This is more than a simple saddle bag retaining clip that takes less than 10 minutes to replace.

Harley-Davidson is facing steep competition.  Not only from less expensive motorcycles imported from Asia, but electric motorcycles from Zero, Brammo (now owned by Polaris) and also from core customers who look for a mainstream gasoline cruiser from Indian and Victory.  Polaris will undoubtedly be first to market with a chrome-plated electric cruiser given the previous discussion by CEO Matt Levatich.

In addition, it’s not clear that Harley-Davidson is getting much of a sales bump from the decision to double-down on support of outlaw biker gangs as part of their marketing pitch.  The hard-edge reference is NOT about the one-percent patches, rather licensing support of TV shows like Sons of Anarchy (SOA) and other Hollywood fluff.  Trying to appeal to people who don’t have much adventure in their lives with a TV show prescribing on the road escapism… well it escapes me!   Meanwhile they try so hard to alienate and re-write the Baby Boomer chapter!

But I’ve digressed.

Harley-Davidson reported slipping revenues for Q2 2015.  U.S. market share is below 50% for the first time ever!  The company is betting on its name recognition and motorcycle quality.  They even choose to muster up some brash swagger and declined slashing prices as a subtle way of saying “our bikes are better!”

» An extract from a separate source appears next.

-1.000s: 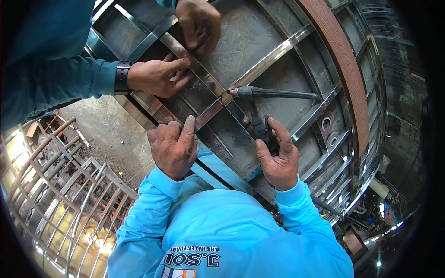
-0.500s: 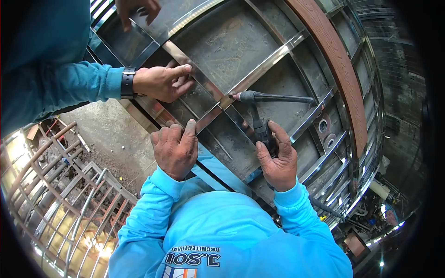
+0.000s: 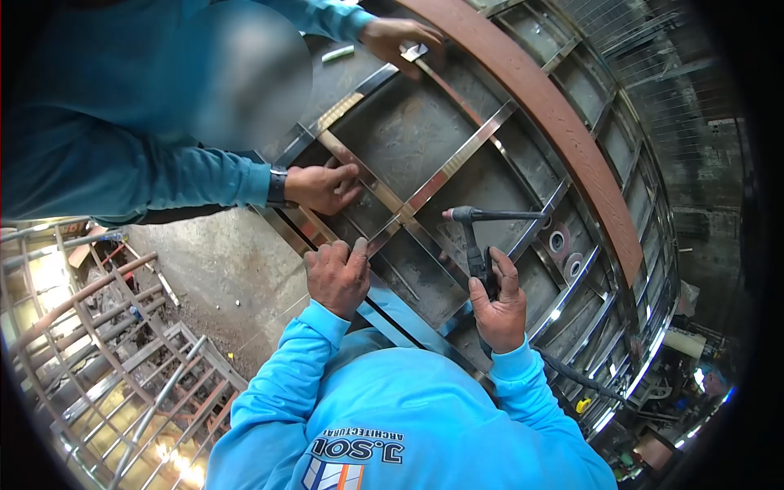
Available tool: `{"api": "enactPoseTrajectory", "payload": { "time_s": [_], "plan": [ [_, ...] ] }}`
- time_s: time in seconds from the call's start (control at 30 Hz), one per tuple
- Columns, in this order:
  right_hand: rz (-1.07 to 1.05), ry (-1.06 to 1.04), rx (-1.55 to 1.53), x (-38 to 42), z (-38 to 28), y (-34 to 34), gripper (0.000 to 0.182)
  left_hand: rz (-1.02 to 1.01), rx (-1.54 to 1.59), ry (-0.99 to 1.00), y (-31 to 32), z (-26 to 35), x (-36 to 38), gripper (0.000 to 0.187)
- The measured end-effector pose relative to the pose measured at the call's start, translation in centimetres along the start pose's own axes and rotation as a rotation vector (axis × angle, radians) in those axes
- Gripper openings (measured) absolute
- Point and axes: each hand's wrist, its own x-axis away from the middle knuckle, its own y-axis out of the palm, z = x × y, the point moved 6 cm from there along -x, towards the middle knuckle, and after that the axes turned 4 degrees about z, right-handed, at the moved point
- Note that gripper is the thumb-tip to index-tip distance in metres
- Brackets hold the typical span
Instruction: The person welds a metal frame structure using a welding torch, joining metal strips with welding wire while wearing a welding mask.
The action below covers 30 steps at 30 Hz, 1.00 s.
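Right hand (image 3: 500,310): yours, thumb and fingers closed round the black handle of one TIG welding torch (image 3: 471,237). Torch head lies above your grip, over the open cell right of a strip crossing; its pinkish nozzle points toward that crossing, near but apart from it. The long back cap points the other way.

Left hand (image 3: 338,279): yours, fingers bent, index finger reaching onto a strip of the polished metal lattice (image 3: 457,159), below the crossing. Whether it pinches the strip, you cannot tell from this view.

Lattice: shiny strips crossing over a dark, scuffed surface, in front of you.

Also present: a co-worker's nearer hand (image 3: 322,188), at a strip above your left, watch (image 3: 277,186) at the wrist; the co-worker's farther hand (image 3: 398,41), near the far strips, contact unclear; one curved brown wood-grain panel (image 3: 563,135); two ringed discs (image 3: 558,242) right of the torch; one dark cable (image 3: 580,377) beside your right sleeve.
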Motion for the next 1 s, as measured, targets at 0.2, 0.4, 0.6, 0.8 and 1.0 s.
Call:
{"api": "enactPoseTrajectory", "payload": {
  "time_s": [0.2,0.4,0.6,0.8,1.0],
  "plan": [
    [0.105,0.115,0.055,3.4,1.8,-1.9,0.060,-0.037,0.020,0.025,0.4,-0.1,0.1,0.031],
    [0.168,0.226,0.073,7.6,3.2,-3.7,0.061,-0.001,0.061,0.032,0.7,-0.5,0.1,0.027],
    [0.301,0.066,0.124,10.0,4.0,-4.7,0.060,0.013,0.102,0.048,0.5,-0.6,-0.1,0.021],
    [0.313,0.146,0.058,12.0,3.3,-5.8,0.063,-0.016,-0.016,0.051,0.7,-0.2,-0.2,0.015],
    [0.413,0.107,0.109,15.7,6.9,-7.8,0.062,-0.008,0.017,0.045,1.4,-1.1,-0.3,0.023]
  ]
}}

And on that quality topic, Harley recently issued a saddlebag recall – campaign number 15V-427.  The motor company is the poster child for the “land of recalls” sans Chevy.  So many, that owners find it difficult to recall when their bikes didn’t!

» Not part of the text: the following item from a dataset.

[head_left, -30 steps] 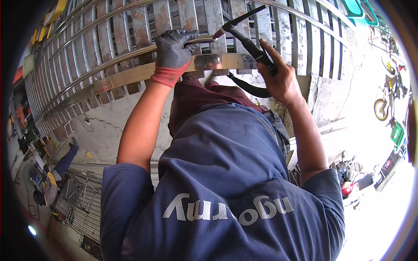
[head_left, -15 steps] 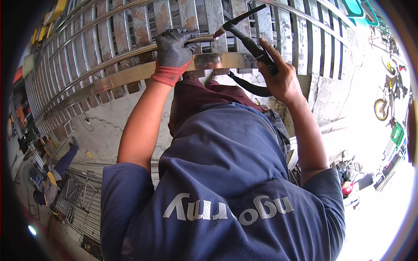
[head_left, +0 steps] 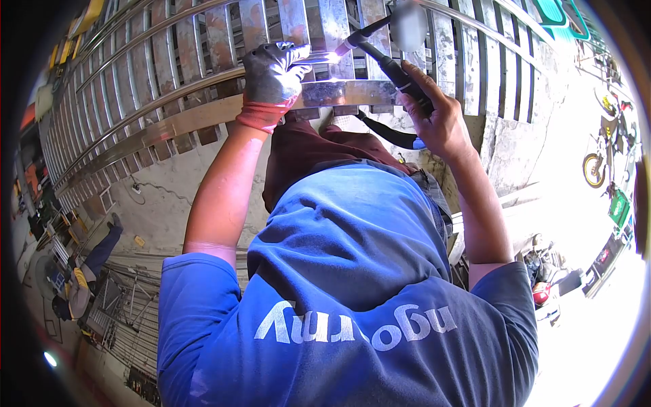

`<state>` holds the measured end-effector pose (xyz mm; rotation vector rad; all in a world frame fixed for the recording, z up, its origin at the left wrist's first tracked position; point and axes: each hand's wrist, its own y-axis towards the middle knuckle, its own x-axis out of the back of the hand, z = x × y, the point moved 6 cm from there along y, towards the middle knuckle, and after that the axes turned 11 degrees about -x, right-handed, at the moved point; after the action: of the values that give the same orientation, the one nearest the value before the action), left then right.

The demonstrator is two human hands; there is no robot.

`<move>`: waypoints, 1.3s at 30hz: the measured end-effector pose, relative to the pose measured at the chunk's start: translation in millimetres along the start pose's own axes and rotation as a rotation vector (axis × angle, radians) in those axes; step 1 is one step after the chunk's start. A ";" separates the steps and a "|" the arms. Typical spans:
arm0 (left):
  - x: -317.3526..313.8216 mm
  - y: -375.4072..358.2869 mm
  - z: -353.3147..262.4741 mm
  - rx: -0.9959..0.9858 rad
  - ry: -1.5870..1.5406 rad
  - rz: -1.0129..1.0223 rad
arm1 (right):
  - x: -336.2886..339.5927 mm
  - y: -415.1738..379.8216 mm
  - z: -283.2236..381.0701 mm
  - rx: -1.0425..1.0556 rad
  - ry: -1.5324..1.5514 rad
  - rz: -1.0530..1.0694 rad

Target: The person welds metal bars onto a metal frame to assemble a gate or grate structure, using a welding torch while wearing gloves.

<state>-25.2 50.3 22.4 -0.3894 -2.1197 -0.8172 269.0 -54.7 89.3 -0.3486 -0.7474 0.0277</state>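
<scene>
My right hand (head_left: 437, 121), bare, is wrapped round the black handle of a TIG welding torch (head_left: 395, 70). The torch's nozzle meets the end of a shiny metal tube (head_left: 317, 59), where a bright arc glows. My left hand (head_left: 272, 80), in a grey-coated glove with a red cuff, is closed on that tube just left of the arc. Closer to my body, a wide curved metal strip (head_left: 366, 93) runs alongside the tube. Both lie across a slatted metal bench (head_left: 293, 27). A black torch cable (head_left: 386, 133) hangs below my right hand. A blurred grey patch covers the torch's back end.
Another person (head_left: 81, 288) is low at the far left, near stacked metal frames (head_left: 129, 312). A motorbike (head_left: 597, 163) and a green crate (head_left: 618, 208) stand at the right. Green plastic furniture (head_left: 553, 12) shows top right. A thin cable (head_left: 166, 192) lies on the floor.
An arc has lit at the torch tip, throwing blue-white light over my glove, arms and shirt. Both hands keep nearly the same place. The grey blur has appeared at the torch's back end.
</scene>
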 end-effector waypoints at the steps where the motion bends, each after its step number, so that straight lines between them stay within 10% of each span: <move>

Snarky comments aside, all manufactures have issues, but Harley-Davidson is unique in acknowledging and using quality as a key differentiator and strategy for increasing sales.  I’m not sure how well that will work for them.

Meanwhile the Dealers are replacing the 4 (2 on each side) saddle bag pin retaining clips free of charge. The motor company issued a recall stating that the saddlebag mounting receptacle, P/N 10900009 on some model year 2014 and 2015 Touring family vehicles (see drawing #1 above) may not adequately secure the saddlebag to the motorcycle during use.  If this condition remains undetected, the saddlebag may become separated from the motorcycle while it is in motion, possibly creating a hazard for other motorists including your riding buddy’s in formation behind that “separated” bag.

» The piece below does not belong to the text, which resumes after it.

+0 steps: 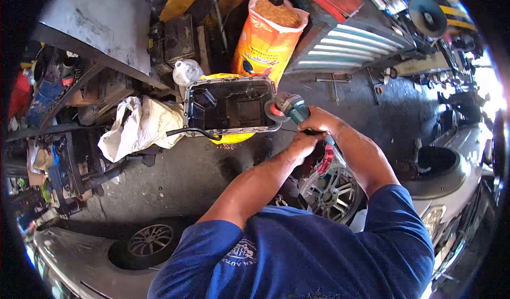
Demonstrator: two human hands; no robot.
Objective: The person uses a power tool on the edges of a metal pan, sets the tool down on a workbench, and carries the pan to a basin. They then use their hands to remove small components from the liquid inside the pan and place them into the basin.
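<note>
Both of my hands are closed around a green angle grinder point(297, 111). My right hand point(320, 119) grips its body just behind the gear head, and my left hand point(306, 142) holds it farther back. The spinning disc point(275, 111) is blurred and sits right at the right-hand rim of an oil pan point(234, 132). Dark inside, the pan has a bare metal flange with bolt holes. It rests over something yellow point(236, 138). A black hose or bar point(194, 132) lies across its near left edge. Red material point(325, 161) hangs by the grinder's rear.
An orange sack point(268, 44) stands behind the pan, beside a white jug point(187, 73). A white sack point(142, 126) lies to the left. A lug wrench point(334, 85) is on the floor. Close by my body is an alloy wheel point(332, 195); a metal-topped table point(101, 22) stands upper left.
</note>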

If this happens there is a good chance you’ll be picking up a new “road rash” painted saddlebag and dirty laundry strewn across the roadway!

UPDATED: July 23, 2015 (1:40pm PDT) — the recall effects 185,000 motorcycles which covers certain 2014 and 2015 Road King, Street Glide, Electra Glide Ultra Classic, Ultra Limited, Police Road King, Police Electra Glide and CVO Ultra Limited bikes. Also affected are 2014 CVO Road King and the 2015 Electra Glide Ultra Classic Low, Ultra Limited Low, Road Glide, CVO Street Glide and CVO Road Glide Ultra motorcycles. No injuries or crashes have been reported due to the saddlebag issues and no information has been provided on the number of “separated” bags.

UPDATED: July 29, 2015 — Polaris introduces its 2016 line up which includes the Victory Empulse TT ($19,999), an electric model which rolls out way ahead of H-D’s LiveWire.  It’s based on the Brammo Empulse R motorcycle produced by the electric motorcycle division of Brammo Inc., which was acquired by Polaris earlier this year.

Photo courtesy of H-D.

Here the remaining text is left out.